* WHAT THE EXERCISE ASKS *
From the first line of the listing to the last, set down everything exactly, but skip the images.

• • • • •

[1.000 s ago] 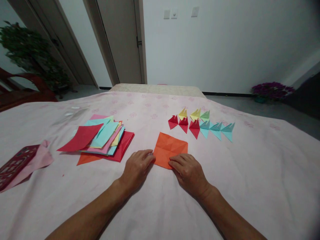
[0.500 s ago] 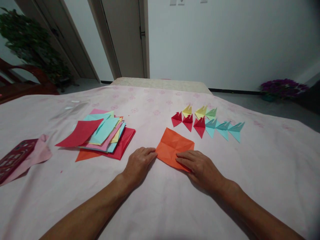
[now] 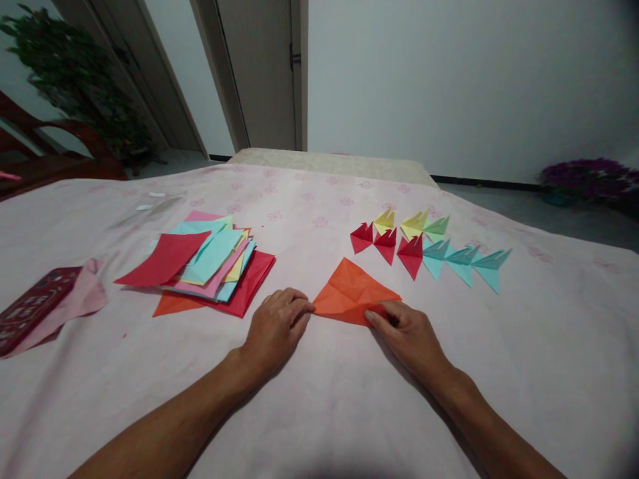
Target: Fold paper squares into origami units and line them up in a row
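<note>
An orange sheet of origami paper (image 3: 349, 289) lies creased on the cloth between my hands, its near edge folded up. My left hand (image 3: 282, 319) pinches the paper's left corner between thumb and fingers. At the near right side, my right hand (image 3: 402, 326) is closed on the folded edge, thumb in front and fingers curled behind. Beyond the paper to the right stand folded paper cranes in rows: red ones (image 3: 410, 253), yellow ones (image 3: 414, 224), a green one (image 3: 437, 228) and light blue ones (image 3: 462, 261).
A stack of coloured paper sheets (image 3: 210, 256) lies left of my hands. Farther left is a dark red packet (image 3: 37, 306) beside a pink piece (image 3: 74, 309). A clear plastic sleeve (image 3: 160, 211) rests behind them. The pink floral tablecloth (image 3: 309, 399) covers the table.
The near corner of the orange paper has come up into a fold. My right hand has gone from lying flat on the paper to gripping its folded edge. The view has shifted slightly.
</note>
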Action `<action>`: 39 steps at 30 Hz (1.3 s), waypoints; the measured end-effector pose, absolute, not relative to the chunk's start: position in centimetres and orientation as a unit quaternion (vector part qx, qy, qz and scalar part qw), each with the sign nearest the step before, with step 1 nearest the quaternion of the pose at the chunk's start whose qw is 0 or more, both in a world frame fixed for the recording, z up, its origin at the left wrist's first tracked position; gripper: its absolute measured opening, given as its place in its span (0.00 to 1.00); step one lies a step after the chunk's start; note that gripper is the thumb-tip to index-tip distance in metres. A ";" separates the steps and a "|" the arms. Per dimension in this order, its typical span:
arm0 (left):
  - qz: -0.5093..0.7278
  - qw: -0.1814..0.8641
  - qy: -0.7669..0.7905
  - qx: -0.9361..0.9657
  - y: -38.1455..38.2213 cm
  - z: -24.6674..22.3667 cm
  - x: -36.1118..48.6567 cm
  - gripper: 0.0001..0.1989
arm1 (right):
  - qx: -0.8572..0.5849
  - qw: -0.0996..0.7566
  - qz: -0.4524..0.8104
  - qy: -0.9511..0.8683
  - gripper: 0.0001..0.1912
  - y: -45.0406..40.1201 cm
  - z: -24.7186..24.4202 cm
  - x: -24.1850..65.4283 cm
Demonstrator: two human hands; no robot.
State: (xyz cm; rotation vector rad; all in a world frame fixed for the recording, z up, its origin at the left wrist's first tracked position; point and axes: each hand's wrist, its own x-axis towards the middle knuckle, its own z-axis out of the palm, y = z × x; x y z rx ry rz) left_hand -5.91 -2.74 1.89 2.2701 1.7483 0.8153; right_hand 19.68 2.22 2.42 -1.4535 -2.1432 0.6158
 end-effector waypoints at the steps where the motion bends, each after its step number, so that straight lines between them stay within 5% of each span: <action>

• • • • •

* EXERCISE RESPONSE *
[1.000 s ago] 
[0.500 s ago] 
[now] 
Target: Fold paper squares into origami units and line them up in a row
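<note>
An orange sheet of origami paper (image 3: 349, 289) lies creased on the cloth between my hands, its near edge folded up. My left hand (image 3: 282, 319) pinches the paper's left corner between thumb and fingers. At the near right side, my right hand (image 3: 402, 326) is closed on the folded edge, thumb in front and fingers curled behind. Beyond the paper to the right stand folded paper cranes in rows: red ones (image 3: 410, 253), yellow ones (image 3: 414, 224), a green one (image 3: 437, 228) and light blue ones (image 3: 462, 261).
A stack of coloured paper sheets (image 3: 210, 256) lies left of my hands. Farther left is a dark red packet (image 3: 37, 306) beside a pink piece (image 3: 74, 309). A clear plastic sleeve (image 3: 160, 211) rests behind them. The pink floral tablecloth (image 3: 309, 399) covers the table.
The near corner of the orange paper has come up into a fold. My right hand has gone from lying flat on the paper to gripping its folded edge. The view has shifted slightly.
</note>
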Action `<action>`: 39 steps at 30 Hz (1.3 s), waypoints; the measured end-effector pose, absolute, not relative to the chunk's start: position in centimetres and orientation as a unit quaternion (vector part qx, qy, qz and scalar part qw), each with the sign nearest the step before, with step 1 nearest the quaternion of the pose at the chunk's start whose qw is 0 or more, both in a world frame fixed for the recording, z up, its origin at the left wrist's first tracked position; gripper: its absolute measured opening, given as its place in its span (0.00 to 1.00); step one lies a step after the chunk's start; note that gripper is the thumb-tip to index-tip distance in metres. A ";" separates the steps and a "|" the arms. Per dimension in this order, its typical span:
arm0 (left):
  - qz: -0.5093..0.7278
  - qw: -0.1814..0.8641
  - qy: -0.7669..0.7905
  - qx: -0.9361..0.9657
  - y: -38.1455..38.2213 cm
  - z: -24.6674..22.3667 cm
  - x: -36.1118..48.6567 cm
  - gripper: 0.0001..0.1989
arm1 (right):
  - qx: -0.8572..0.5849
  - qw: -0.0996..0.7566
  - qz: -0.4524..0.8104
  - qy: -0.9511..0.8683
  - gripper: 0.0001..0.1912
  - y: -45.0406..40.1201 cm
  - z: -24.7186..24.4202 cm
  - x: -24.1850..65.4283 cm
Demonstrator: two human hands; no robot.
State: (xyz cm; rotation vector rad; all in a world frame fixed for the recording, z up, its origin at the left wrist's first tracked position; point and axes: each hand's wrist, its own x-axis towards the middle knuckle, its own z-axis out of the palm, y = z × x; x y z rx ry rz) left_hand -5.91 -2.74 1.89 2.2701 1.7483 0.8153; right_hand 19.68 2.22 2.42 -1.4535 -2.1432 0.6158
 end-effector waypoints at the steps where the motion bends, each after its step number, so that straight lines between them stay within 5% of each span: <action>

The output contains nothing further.